Files
Abstract
Clouds are the largest source of uncertainty in climate simulations. For exoplanets, cloud simulation is particularly challenging due to the lack of observational data to tune parameterized cloud models. This presents a barrier to answering the grand challenge of assessing the prevalence of life beyond Earth, as it undermines our ability to predict exoplanet habitability and interpret observations.
In this thesis, I apply CARMA, a resolved bin cloud microphysics model, to conduct first-principle simulations of water clouds on terrestrial exoplanets. Because CARMA explicitly models physical processes and is less heavily tuned than parameterized schemes, it is expected to be more robust when extrapolated to exoplanet contexts.
In Chapter 2, I apply CARMA in a one-dimensional (1D) setup to simulate globally averaged exoplanet clouds and explore how cloud microphysics responds to changes in planetary parameters. I examine the impact on cloud radiative effect (CRE) and analyze how specific processes modeled by CARMA—nucleation, condensation, evaporation, coagulation, and vertical transport—contribute to it. I find that parameters determining the atmospheric thermal structure, including surface pressure and stellar flux, have the largest impact on CRE. Other factors such as gravity and aerosol number density affect microphysical processes like activation and transport, with a weaker but still significant effect. These simulations provide resolved cloud size distributions, key for evaluating the observational impact of exoplanet clouds.
In Chapter 3, I study how clouds affect the detectability of biosignatures using direct imaging surveys. I use the Planetary Spectrum Generator (PSG), a radiative transfer model, to evaluate observability of O$_2$ and O$_3$ with the planned Habitable Worlds Observatory (HWO). Cloud microphysics is derived from 1D CARMA output, sensitivity tests, and an analytical model. I find that clouds are likely to increase the signal-to-noise ratio for O$_2$ and O$ _3$ detection in direct imaging—a contrast to transmission spectroscopy, where clouds usually obscure gas signals.

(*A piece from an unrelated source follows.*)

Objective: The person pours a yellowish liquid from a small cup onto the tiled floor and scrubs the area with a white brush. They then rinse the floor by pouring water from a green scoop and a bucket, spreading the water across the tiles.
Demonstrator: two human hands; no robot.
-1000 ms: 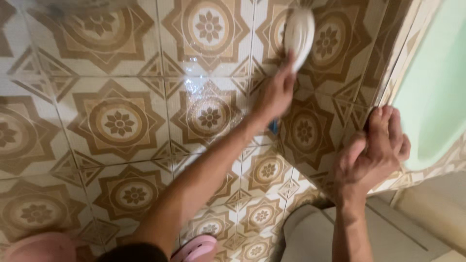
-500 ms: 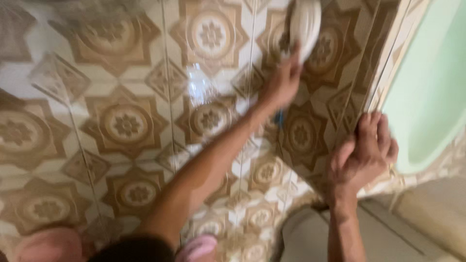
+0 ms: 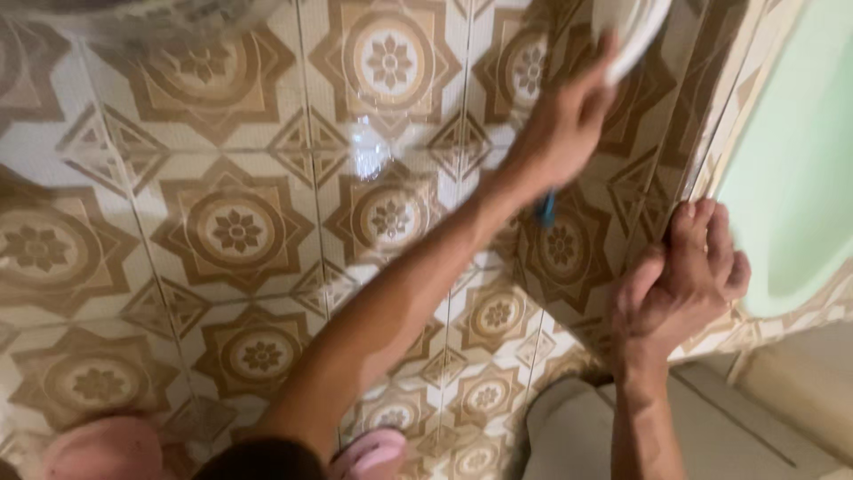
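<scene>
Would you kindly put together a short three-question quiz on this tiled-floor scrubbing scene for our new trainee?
1. True or false: the left hand holds the white scrubbing brush.
2. What does the right hand rest on? A) the tiled edge beside the green basin B) a pink slipper C) the brush
3. Fill in: the floor tiles bear brown star and ____ patterns.

Key: 1 true; 2 A; 3 flower.

Tiles (image 3: 222,231): cream with brown eight-pointed stars and flower medallions. Brush (image 3: 633,31): white (its handle tip blue). Basin (image 3: 791,160): pale green. Slippers (image 3: 369,453): pink.
</scene>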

In Chapter 4, I investigate how cloud microphysics interacts with 3D atmospheric circulation by varying the planetary rotation period, a key 3D parameter. I use CESM2-CAM6, a Global Climate Model (GCM), coupled with CARMA, and compare the results with those from the Morrison-Gettelman (MG) parameterized scheme. CARMA produces less shortwave and more longwave cloud forcing, and significantly different ice cloud size distributions. This reduces the net CRE by $4–10$ $W/m^2$, which is unlikely to alter climate-based habitability assessment. However, the difference in particle sizes can significantly impact transmission spectra and retrievals.

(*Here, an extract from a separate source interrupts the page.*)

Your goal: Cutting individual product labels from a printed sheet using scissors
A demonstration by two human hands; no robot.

This thesis evaluates the effect of cloud microphysics on exoplanet climate and observability using CARMA. I present a methodology to assess parameterized schemes under extrapolated conditions and show that sophisticated schemes can perform well in some cases. Overall, resolving cloud microphysics may not change habitability conclusions but could substantially affect observational interpretation.